### What this task involves
Nothing outside the range below should be printed. Output exactly the lines from the line with "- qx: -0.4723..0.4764" to the line with "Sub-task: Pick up", both included.

───

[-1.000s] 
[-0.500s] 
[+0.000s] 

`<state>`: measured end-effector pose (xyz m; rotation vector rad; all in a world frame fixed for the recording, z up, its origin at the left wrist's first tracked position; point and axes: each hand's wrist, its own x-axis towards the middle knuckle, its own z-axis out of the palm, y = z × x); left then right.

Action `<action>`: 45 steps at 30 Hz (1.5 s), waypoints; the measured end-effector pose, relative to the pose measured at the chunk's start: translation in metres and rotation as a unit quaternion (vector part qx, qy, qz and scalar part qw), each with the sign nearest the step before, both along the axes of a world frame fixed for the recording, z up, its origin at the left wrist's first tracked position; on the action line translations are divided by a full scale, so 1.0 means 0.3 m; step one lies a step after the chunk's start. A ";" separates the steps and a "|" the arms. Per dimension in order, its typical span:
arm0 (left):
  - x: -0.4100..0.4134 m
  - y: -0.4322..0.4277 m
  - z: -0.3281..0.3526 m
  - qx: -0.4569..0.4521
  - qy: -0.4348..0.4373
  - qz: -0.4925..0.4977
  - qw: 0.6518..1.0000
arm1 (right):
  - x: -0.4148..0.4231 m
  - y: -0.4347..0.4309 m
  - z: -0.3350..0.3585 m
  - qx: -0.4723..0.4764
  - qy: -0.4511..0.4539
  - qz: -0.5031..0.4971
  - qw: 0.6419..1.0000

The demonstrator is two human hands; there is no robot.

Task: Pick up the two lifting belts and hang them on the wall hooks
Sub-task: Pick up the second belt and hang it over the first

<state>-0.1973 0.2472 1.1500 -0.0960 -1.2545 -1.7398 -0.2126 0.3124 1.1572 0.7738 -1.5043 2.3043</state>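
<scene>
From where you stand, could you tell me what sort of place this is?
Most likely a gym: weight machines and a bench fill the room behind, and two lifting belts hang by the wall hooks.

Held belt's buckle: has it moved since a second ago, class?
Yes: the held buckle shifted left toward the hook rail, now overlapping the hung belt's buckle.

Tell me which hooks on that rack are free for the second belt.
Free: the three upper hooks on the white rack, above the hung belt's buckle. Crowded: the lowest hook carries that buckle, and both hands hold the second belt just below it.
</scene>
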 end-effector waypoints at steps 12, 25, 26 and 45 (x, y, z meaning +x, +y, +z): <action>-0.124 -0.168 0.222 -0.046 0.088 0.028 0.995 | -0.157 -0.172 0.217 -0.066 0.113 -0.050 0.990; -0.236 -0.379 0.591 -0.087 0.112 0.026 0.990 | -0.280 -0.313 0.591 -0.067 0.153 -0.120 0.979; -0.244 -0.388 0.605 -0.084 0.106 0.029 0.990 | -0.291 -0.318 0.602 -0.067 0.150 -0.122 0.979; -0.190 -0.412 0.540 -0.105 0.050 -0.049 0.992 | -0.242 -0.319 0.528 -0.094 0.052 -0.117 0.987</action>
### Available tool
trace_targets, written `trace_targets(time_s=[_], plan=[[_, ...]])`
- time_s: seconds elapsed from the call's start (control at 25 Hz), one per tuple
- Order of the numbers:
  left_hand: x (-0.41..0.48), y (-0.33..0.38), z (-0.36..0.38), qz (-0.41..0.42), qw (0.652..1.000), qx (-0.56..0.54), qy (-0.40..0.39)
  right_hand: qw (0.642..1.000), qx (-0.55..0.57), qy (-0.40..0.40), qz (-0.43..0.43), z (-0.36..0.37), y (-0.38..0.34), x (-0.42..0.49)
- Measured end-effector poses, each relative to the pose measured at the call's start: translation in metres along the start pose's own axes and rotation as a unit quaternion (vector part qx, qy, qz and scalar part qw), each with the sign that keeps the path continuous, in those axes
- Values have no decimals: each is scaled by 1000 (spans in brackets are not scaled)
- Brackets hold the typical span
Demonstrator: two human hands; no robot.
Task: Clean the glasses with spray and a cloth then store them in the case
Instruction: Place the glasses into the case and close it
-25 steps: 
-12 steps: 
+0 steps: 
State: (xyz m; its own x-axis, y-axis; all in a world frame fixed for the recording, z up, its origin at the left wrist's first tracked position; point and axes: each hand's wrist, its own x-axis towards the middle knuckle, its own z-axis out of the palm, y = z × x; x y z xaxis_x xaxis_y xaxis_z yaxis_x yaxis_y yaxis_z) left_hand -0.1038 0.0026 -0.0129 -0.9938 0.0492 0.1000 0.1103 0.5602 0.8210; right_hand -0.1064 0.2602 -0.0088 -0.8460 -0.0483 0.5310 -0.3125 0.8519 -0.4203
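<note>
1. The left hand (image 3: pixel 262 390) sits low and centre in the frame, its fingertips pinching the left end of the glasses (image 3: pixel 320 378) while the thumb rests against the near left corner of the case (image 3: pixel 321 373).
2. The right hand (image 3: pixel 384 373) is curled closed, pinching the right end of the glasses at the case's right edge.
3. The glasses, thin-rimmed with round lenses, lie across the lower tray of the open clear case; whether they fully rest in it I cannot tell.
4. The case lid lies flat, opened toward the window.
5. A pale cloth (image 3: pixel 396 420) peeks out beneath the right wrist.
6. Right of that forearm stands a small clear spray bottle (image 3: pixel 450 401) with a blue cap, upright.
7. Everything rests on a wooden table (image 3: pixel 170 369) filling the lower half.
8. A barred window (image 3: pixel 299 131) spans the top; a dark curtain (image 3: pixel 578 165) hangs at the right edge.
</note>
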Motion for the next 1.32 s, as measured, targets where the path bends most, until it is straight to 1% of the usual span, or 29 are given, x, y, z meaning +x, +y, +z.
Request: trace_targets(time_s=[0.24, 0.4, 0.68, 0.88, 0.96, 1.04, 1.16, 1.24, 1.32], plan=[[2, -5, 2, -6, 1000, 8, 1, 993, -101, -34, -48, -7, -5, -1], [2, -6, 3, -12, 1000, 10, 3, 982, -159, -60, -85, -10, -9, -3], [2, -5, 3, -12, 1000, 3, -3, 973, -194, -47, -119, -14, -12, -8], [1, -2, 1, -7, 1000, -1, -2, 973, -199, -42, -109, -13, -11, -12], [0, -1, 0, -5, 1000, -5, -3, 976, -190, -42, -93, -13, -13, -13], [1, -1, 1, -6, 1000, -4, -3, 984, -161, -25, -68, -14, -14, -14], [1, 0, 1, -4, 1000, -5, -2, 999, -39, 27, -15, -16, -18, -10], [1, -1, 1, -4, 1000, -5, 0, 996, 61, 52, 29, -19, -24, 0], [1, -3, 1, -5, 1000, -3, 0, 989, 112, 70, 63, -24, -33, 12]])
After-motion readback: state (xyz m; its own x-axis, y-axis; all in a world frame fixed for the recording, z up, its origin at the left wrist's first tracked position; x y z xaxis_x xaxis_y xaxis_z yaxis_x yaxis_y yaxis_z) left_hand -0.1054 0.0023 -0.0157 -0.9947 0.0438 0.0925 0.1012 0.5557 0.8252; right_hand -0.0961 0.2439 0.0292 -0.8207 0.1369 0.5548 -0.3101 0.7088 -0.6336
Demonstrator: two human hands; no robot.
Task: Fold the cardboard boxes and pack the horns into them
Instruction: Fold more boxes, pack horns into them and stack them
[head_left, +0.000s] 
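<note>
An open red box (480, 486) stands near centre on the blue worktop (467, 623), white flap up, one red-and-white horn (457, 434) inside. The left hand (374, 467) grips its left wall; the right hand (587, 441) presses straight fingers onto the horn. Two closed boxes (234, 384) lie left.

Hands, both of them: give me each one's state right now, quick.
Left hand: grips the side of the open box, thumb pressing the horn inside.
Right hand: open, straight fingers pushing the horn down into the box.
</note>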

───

### Result
  - qx: -0.4723..0.4764
  - qy: -0.4511..0.4539
  - qz: -0.5031..0.4971
  - qw: 0.6419..1.0000

The demonstrator is two human hands; there is no robot.

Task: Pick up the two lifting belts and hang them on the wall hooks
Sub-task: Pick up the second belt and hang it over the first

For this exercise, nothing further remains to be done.